Restate all of the data exactly.

Dataset section ▸
----

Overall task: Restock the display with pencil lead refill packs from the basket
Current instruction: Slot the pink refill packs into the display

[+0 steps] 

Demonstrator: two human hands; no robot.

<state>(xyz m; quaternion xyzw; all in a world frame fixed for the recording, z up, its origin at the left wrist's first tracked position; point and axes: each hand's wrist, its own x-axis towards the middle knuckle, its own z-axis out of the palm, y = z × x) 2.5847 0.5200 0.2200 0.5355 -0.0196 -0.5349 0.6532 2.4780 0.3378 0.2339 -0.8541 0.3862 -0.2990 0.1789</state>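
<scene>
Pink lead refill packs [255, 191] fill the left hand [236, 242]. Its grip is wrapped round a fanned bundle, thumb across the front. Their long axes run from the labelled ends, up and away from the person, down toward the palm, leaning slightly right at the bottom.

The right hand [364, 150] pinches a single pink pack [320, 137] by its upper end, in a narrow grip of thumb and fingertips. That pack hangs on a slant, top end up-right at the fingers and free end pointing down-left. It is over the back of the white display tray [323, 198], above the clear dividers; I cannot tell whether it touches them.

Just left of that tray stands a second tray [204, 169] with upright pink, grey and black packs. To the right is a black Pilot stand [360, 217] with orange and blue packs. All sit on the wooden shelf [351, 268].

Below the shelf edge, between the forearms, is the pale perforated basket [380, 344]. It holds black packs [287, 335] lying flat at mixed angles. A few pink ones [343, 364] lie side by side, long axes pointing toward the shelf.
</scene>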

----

Answer box ▸
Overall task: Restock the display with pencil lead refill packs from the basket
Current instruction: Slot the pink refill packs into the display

[+0 steps] 

Demonstrator: two human hands; no robot.

<state>(xyz m; quaternion xyzw; all in a world frame fixed for the recording, z up, its origin at the left wrist's first tracked position; point and axes: each hand's wrist, its own x-axis towards the middle knuckle, its own z-axis out of the palm, y = z × x) 2.5847 0.5200 0.2200 0.5355 -0.0196 -0.5349 0.6532 2.4780 0.3378 0.2339 -0.8541 0.3862 -0.2990 0.1789</state>
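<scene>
Pink lead refill packs [255, 191] fill the left hand [236, 242]. Its grip is wrapped round a fanned bundle, thumb across the front. Their long axes run from the labelled ends, up and away from the person, down toward the palm, leaning slightly right at the bottom.

The right hand [364, 150] pinches a single pink pack [320, 137] by its upper end, in a narrow grip of thumb and fingertips. That pack hangs on a slant, top end up-right at the fingers and free end pointing down-left. It is over the back of the white display tray [323, 198], above the clear dividers; I cannot tell whether it touches them.

Just left of that tray stands a second tray [204, 169] with upright pink, grey and black packs. To the right is a black Pilot stand [360, 217] with orange and blue packs. All sit on the wooden shelf [351, 268].

Below the shelf edge, between the forearms, is the pale perforated basket [380, 344]. It holds black packs [287, 335] lying flat at mixed angles. A few pink ones [343, 364] lie side by side, long axes pointing toward the shelf.
</scene>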

Now the answer is complete.